For Charmaz and Thornberg (2021) early coding is very intense as it involves a line-by-line approach of slow, focused, and deliberate engagement with the data at a granular level, an essential step to confident coding later on. This line-by-line approach can stop when the researcher discerns how codes come together and which ones ‘feel’ the most important. Sorting the codes is key to deciding on their importance, because codes (per Charmaz and Thornberg, 2021) are not all alike. Those codes with the ability to explain more of the data than other codes can be prioritised as ‘important’ or ‘focused’ codes, whose explanatory power must be tested against larger and larger portions of the data. This process is called focused coding, and when followed properly it can speed up analysis by generating possible categories for further exploration early on. This directs future coding to focus on the questions and themes generated during focused coding. Based on Charmaz’s approach to coding Ylona Chun Tie, Melanie Birks, and Karen Francis (2019) have created useful graphical representations of the various phases of coding. However, these adaptations only serve to demonstrate to the researcher the relationship between various steps of coding, rather than showing the researcher how to demonstrate to the reader the relationship between the various codes. This highlights a useful space for Relational Coding’s contributions.
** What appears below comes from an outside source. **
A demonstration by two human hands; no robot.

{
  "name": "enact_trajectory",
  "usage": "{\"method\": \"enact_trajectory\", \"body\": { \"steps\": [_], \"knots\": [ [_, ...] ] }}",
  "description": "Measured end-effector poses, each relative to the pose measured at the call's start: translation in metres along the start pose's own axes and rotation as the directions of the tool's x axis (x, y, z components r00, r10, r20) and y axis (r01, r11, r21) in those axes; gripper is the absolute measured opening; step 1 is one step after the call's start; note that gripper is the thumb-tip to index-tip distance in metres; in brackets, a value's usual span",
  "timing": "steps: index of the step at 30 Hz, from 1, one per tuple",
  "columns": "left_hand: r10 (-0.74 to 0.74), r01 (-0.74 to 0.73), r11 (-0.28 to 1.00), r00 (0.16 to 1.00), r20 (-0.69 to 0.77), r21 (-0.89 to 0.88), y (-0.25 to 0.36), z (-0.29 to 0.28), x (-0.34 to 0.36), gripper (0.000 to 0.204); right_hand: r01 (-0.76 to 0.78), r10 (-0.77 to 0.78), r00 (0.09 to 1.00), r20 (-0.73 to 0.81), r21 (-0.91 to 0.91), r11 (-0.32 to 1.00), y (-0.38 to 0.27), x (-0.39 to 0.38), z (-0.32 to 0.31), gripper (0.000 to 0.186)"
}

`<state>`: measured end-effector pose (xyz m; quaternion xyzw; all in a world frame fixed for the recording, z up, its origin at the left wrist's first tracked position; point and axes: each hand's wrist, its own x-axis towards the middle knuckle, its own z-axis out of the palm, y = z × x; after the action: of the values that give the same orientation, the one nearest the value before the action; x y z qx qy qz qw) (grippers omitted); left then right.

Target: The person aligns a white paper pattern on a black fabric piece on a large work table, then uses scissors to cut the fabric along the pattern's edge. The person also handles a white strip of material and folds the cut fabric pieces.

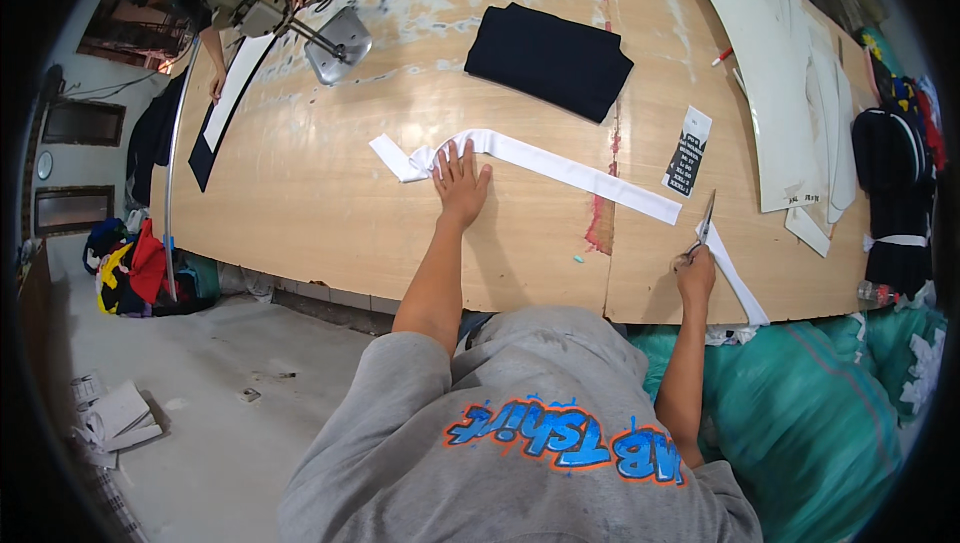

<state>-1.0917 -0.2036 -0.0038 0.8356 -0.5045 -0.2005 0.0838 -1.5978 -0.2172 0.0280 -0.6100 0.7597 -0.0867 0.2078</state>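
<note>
My left hand (462,190) lies open on a long white fabric strip (580,178), its fingers spread across the rumpled part. The strip's left end is folded over at an angle, and the rest runs flat toward the right. My right hand (697,276) is closed around the handles of a pair of scissors (709,215), whose blades point away from me. The scissors are apart from the long strip. A narrow white piece (737,286) tapers along the table just right of my right hand. Whether the blades are fully closed is too small to tell.
Folded dark fabric (548,61) and a black-and-white printed card (688,151) lie on the worn wooden table (380,223). Large white pattern sheets (765,73) cover its right side. Far left, a co-worker's hands are beside a metal machine (340,46). Green sacks (790,413) bulge below the near right edge.
</note>
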Motion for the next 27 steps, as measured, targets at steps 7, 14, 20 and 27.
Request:
{"method": "enact_trajectory", "body": {
  "steps": [7, 14, 20, 27],
  "knots": [
    [0.296, -0.341, 0.937, 0.888, -0.351, -0.073, -0.019, -0.025, -0.023, 0.071, 0.105, -0.098, 0.969, -0.229, 0.021, 0.994, -0.040, -0.026, 0.005, 0.036],
    [0.195, -0.218, 0.975, 0.936, -0.294, -0.048, -0.129, -0.065, -0.025, 0.059, 0.349, -0.305, 0.910, -0.281, 0.121, 0.929, -0.113, -0.042, 0.039, 0.033],
    [0.137, -0.089, 0.978, 0.956, -0.260, 0.187, -0.200, -0.091, -0.008, 0.052, 0.399, -0.361, 0.890, -0.277, 0.095, 0.912, -0.145, -0.002, 0.064, 0.032],
    [-0.284, 0.378, 0.913, 0.857, -0.430, 0.151, -0.253, -0.106, -0.003, 0.053, 0.348, -0.323, 0.923, -0.209, 0.097, 0.932, -0.175, 0.025, 0.060, 0.032]
  ]
}}
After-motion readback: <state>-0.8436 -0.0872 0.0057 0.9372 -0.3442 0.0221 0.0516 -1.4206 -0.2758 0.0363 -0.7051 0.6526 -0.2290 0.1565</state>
As opposed to the explanation-centric focus of coding per Glaser, Strauss, and those who have worked with them since the publication of Discovery (Glaser and Strauss, 1967) Charmaz’s constructivist approach to coding focuses on producing theory with an interpretive and abstractive quality more so than explanation (Charmaz and Thornberg, 2021). Charmaz and Thornberg (2021) suggest that shedding light on the author’s positionality and epistemology are of key importance to the study, and in this way they provide a proposal for enhancing the transparency of the coding process indirectly. While this task would go beyond the scope of this paper, models which could demonstrate how to transparently and effectively work one’s research philosophy into the GT framework insofar as coding decisions especially, are of paramount importance. Finally, Charmaz raises the call for enhanced transparency in GT, stating that ‘the transparency of the method enables researchers to make transparent analytic choices and constructions. The researcher can see and create a direct relationship between data and abstract categories’ (Charmaz, 2008), however this stops short of indicating exactly how this transparency could unfold. It is this exciting task, building on the organic possibility for transparency inherent to GT, which Relational Coding takes up.

Another influential iteration of GT is found in Clarke’s situational analysis as grounded theory, an approach inspired by postmodernism (Clarke, 2003). Not to be viewed as a standalone take on GT, Clarke’s situational analysis is a supplementary tool to Strauss’s existing work (Clarke, 2003). Starting with open coding, Clarke advocates for an approach which begins word by word and then evolves to looking at the data segment by segment. For Clarke, these open codes are temporary labels whose individual properties are slowly developed and explained as the researcher delimits their scope and begins to decide which codes are important and which are not.

GT researchers, per Clarke, look to find simple yet pivotal social processes underlying the area of investigation, capturing these as gerunds which indicate action. In turn, each process is then understood and described in terms of its ‘particular and distinctive conditions, strategies, actions, and practices engaged in by human and nonhuman actors involved with/in the process and their consequences’ (Clarke, 2003: 558). Codes which are deemed important are related to one another by the researcher, and then combined to make categories which provide a theoretical perspective on the area under investigation. Eventually, this builds towards substantive theory (Clarke, 2003).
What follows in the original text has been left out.